What is expected
Check every line of the data below for the string "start", and copy the ones that hold it.

Exercise data

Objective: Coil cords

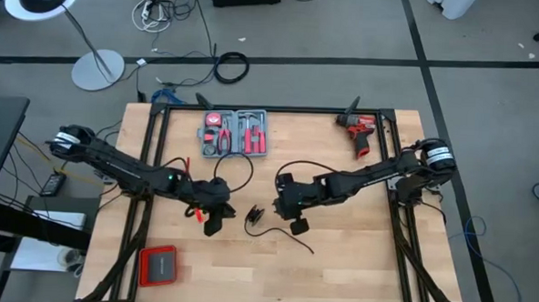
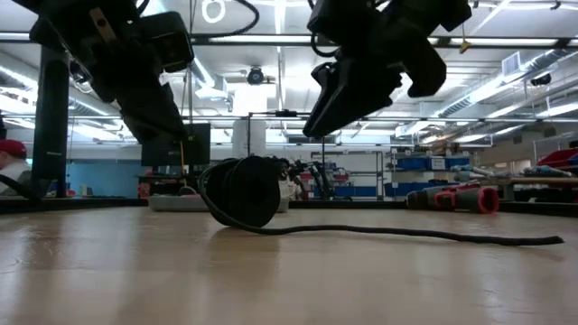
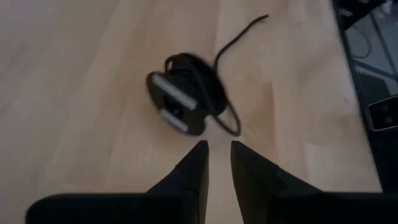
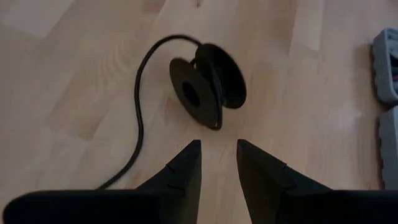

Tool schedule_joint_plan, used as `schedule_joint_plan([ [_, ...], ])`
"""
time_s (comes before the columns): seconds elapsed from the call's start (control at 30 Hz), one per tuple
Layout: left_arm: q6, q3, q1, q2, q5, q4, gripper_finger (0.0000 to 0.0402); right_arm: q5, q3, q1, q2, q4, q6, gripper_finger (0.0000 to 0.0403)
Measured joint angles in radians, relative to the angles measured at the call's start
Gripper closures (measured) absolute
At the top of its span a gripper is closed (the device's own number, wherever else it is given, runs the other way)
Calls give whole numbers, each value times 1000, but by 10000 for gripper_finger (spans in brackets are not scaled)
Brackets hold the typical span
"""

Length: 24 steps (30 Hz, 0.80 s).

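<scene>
The thin black cord lies on the wooden table between my two grippers. Its small black plug block [image 1: 254, 213] rests on the table with some turns of cable wound around it, as the left wrist view [image 3: 186, 102] and the right wrist view [image 4: 208, 84] also show. The loose tail [image 1: 293, 238] trails along the table toward the near right and shows in the low view [image 2: 406, 233]. My left gripper [image 1: 213, 224] [image 3: 219, 144] hovers to the block's left, slightly open and empty. My right gripper [image 1: 296, 225] [image 4: 219, 142] hovers to its right, slightly open and empty.
An open grey tool case [image 1: 236, 134] with red-handled tools lies at the far middle. A red power drill [image 1: 360, 129] lies at the far right. A red and grey case [image 1: 159, 265] lies at the near left. A black frame [image 1: 271, 110] borders the table.
</scene>
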Motion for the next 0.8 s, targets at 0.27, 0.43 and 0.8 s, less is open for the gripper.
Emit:
schedule_joint_plan([
  [0.27, -4, 0, -24, 43, -19, 78, 330, -2, 0, -18, -2, 21, 15, 286],
  [0.43, -3, 0, -26, 44, -22, 90, 330, -2, 0, -23, -2, 28, 20, 287],
  [0.8, 46, 0, -40, 44, -39, 94, 330, -8, 0, -23, -1, 35, 130, 287],
])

Output below
time_s (comes before the columns): seconds elapsed from the call's start (control at 30 Hz), one per tuple
Measured joint angles in radians, relative to the angles measured at the call's start

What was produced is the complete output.